[TASK OBJECTIVE]: Beneath this line are the data; copy exactly the part of them that opens with the line containing "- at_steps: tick" and closes with the line containing "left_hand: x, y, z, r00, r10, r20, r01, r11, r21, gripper", and only that part.

PROVIDED RECORDS START

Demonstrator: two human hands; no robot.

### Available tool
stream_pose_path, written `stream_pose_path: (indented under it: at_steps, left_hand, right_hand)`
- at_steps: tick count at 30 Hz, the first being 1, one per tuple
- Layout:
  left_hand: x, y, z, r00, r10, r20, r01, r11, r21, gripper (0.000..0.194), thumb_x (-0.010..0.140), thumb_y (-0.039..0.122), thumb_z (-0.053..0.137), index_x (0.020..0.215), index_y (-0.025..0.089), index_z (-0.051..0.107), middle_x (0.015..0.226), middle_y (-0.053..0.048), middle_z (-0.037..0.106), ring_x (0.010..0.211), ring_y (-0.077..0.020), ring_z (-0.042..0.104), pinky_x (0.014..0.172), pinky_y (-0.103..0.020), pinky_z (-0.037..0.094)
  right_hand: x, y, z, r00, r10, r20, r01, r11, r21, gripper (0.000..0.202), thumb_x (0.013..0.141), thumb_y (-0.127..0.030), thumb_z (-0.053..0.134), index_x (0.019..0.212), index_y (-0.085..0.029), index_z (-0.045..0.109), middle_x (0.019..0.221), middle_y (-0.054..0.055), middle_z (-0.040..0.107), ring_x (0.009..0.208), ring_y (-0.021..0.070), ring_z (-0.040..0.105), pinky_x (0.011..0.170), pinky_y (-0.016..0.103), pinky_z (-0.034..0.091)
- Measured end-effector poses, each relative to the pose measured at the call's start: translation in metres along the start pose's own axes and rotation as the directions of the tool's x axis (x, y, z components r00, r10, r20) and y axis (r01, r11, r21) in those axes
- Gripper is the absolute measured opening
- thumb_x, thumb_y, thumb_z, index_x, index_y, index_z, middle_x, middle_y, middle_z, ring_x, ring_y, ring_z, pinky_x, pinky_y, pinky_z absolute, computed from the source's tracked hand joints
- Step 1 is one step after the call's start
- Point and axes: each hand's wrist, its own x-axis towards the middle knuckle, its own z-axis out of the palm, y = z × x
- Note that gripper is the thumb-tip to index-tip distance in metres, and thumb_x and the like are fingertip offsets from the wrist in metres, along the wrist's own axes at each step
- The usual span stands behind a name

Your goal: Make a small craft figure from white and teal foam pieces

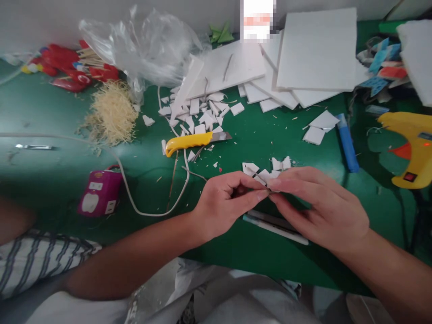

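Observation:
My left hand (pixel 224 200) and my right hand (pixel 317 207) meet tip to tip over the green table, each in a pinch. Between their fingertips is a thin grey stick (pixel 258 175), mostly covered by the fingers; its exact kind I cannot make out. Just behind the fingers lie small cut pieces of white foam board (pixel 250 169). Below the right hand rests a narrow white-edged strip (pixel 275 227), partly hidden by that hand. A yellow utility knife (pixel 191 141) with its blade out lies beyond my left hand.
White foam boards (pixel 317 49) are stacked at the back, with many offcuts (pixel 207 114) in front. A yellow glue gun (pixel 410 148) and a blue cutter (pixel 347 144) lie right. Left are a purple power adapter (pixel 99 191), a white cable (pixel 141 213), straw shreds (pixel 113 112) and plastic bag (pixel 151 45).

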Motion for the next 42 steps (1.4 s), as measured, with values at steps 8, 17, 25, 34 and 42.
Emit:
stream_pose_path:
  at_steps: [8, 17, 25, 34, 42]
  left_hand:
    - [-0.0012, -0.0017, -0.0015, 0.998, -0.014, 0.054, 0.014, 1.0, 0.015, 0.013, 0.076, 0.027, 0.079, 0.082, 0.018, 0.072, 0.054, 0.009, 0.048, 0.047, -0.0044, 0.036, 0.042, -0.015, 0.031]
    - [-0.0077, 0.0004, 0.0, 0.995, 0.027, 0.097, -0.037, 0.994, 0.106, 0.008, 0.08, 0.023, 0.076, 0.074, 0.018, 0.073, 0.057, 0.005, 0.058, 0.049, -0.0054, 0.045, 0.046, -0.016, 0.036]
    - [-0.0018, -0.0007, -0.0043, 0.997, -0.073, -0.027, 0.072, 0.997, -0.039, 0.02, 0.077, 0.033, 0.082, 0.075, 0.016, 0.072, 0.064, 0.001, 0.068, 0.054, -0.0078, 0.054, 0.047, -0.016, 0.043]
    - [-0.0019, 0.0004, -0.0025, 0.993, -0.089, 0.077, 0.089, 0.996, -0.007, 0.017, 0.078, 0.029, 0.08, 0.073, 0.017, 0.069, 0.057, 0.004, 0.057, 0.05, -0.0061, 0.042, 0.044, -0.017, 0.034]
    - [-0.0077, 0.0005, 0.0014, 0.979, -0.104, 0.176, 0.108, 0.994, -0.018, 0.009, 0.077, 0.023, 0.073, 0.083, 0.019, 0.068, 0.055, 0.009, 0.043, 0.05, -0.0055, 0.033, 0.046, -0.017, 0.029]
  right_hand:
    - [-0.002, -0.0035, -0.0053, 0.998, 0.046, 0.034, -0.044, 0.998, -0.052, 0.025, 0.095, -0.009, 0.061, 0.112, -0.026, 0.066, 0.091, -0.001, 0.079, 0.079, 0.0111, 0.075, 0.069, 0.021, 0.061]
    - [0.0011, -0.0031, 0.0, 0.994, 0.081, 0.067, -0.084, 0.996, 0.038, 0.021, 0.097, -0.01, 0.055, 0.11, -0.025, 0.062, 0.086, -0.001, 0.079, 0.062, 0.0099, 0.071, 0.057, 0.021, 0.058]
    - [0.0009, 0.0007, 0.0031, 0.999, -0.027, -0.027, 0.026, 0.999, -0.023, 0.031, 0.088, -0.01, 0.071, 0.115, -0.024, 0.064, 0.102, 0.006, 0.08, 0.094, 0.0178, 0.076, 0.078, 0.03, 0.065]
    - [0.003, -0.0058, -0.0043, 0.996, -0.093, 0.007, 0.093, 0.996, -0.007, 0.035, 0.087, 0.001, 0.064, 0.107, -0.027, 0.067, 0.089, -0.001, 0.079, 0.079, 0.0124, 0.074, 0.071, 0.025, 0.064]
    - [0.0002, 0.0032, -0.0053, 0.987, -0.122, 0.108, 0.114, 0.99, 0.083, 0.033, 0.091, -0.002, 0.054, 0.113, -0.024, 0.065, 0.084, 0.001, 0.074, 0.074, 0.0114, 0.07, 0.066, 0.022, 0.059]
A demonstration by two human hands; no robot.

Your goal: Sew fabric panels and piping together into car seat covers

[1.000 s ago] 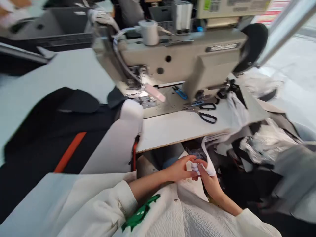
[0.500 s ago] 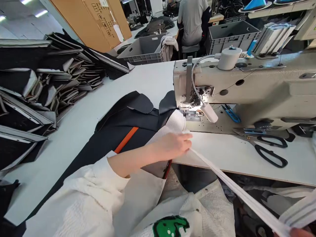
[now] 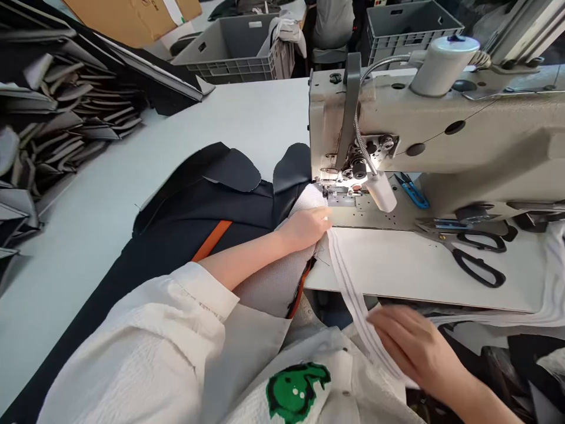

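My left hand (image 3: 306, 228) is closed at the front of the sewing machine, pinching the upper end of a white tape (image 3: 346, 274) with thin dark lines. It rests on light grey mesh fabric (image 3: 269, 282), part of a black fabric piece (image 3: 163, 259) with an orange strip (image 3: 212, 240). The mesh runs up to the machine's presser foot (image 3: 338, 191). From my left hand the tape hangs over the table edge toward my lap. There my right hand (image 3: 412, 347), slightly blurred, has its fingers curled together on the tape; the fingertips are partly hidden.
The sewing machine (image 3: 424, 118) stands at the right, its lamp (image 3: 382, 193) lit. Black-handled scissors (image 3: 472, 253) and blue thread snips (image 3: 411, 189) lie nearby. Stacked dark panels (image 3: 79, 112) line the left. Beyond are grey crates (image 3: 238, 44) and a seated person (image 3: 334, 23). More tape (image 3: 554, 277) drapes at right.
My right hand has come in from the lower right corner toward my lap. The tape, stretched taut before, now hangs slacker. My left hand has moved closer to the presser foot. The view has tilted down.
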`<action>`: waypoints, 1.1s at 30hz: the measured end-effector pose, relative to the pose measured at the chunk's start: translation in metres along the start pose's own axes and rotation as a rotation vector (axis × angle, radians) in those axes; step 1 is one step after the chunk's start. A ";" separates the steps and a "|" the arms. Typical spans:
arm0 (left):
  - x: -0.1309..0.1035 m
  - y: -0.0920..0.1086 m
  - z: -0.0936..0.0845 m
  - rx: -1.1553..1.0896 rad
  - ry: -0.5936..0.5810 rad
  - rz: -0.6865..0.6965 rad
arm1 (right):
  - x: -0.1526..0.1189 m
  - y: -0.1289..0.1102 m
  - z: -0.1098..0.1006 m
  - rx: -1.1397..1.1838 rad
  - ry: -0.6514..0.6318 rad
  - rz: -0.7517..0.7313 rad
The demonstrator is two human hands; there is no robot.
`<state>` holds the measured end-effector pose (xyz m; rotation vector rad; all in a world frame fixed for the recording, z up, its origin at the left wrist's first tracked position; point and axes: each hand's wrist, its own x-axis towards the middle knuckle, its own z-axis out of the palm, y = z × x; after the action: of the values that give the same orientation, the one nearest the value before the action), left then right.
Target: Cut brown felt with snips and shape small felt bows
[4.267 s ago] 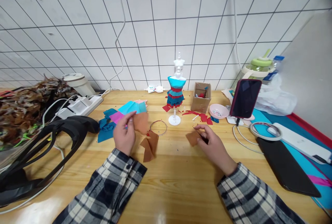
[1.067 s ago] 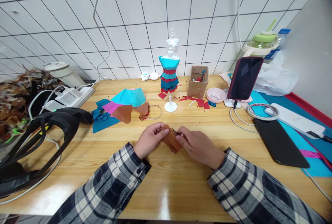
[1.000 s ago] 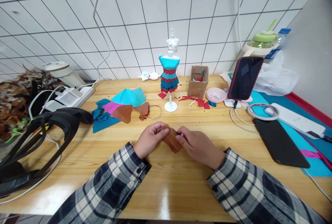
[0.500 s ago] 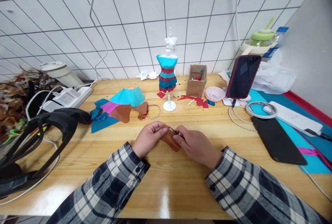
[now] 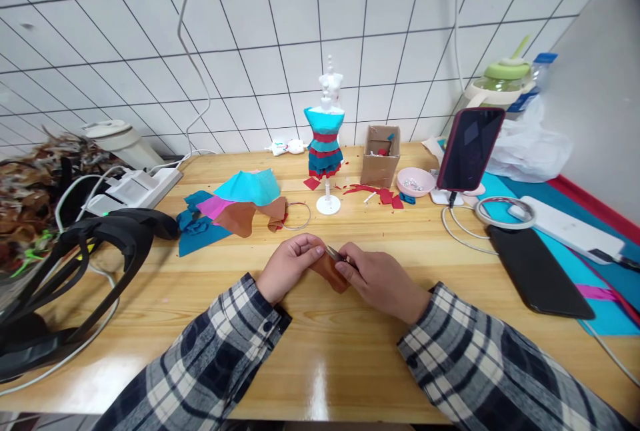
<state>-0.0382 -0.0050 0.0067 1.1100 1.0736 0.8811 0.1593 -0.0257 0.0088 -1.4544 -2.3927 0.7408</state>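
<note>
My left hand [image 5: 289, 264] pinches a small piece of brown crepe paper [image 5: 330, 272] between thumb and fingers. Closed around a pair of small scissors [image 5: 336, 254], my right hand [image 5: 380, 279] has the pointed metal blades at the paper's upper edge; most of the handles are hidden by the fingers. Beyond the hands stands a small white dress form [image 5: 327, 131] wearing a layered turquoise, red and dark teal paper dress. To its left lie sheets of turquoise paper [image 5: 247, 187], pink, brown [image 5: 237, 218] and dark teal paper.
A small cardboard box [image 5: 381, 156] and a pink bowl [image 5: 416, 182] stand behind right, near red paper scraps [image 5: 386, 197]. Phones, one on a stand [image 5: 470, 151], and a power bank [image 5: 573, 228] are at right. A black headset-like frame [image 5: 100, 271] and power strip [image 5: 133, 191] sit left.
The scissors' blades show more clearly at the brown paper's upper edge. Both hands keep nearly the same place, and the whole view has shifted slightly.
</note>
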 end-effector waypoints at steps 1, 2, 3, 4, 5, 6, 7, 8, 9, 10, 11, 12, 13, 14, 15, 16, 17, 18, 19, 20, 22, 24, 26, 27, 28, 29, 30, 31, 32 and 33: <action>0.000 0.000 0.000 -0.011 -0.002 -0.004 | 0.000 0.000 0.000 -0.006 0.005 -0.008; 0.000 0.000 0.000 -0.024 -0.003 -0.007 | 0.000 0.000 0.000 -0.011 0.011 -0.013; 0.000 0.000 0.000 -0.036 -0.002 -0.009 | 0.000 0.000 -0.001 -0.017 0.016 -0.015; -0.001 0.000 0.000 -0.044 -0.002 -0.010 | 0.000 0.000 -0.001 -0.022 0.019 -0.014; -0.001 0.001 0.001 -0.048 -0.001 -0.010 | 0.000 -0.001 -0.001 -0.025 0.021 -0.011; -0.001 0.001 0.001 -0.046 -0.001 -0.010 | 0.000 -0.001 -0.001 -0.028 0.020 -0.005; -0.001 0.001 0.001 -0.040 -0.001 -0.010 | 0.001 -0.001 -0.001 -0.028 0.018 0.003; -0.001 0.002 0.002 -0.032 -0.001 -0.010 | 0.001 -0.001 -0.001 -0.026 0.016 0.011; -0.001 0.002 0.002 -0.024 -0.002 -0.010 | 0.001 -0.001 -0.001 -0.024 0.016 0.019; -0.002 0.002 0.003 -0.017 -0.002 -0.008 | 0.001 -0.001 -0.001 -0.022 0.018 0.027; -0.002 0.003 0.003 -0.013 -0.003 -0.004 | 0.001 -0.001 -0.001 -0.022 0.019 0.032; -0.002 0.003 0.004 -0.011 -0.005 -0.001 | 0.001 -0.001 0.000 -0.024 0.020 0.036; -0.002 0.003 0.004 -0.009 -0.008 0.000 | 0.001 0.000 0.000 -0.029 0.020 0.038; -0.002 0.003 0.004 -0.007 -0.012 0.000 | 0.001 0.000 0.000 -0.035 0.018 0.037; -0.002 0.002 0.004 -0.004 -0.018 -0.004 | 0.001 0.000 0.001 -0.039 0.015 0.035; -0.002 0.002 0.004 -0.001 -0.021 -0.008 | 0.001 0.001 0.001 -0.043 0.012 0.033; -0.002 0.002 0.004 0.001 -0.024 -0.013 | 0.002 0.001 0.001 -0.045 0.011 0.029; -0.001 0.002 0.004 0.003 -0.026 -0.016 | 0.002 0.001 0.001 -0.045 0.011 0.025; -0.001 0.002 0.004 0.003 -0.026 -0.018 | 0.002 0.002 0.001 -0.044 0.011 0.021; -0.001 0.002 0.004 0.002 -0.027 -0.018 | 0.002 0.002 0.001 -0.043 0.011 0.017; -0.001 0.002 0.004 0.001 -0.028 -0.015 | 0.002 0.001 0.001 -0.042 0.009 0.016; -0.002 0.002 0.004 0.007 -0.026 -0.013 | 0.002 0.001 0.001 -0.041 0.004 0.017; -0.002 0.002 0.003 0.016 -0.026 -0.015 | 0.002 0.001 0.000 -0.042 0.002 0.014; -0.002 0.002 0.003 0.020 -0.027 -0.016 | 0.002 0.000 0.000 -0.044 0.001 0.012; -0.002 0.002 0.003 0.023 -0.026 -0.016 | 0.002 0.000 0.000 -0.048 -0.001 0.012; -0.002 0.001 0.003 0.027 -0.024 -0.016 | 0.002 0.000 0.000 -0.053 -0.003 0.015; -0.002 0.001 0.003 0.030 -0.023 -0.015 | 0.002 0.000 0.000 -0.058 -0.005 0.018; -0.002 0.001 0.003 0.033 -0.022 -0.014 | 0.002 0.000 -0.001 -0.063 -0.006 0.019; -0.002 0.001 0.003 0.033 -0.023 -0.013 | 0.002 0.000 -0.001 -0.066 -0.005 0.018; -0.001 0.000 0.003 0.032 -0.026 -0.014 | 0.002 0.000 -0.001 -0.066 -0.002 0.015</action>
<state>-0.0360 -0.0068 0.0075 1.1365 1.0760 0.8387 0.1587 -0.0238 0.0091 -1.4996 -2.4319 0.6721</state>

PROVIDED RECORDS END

[WRITTEN RESPONSE]:
- at_steps: tick count at 30 Hz, the first being 1, one per tuple
- Layout:
  left_hand: x, y, z, r00, r10, r20, r01, r11, r21, gripper (0.000..0.194), thumb_x (-0.010..0.140), thumb_y (-0.039..0.122), thumb_z (-0.053..0.137), index_x (0.020..0.215), index_y (-0.025..0.089), index_z (-0.051..0.107), middle_x (0.015..0.226), middle_y (-0.053..0.048), middle_z (-0.037..0.106), ring_x (0.010..0.211), ring_y (-0.077..0.020), ring_z (-0.042..0.104), pinky_x (0.014..0.172), pinky_y (-0.103..0.020), pinky_z (-0.037..0.094)

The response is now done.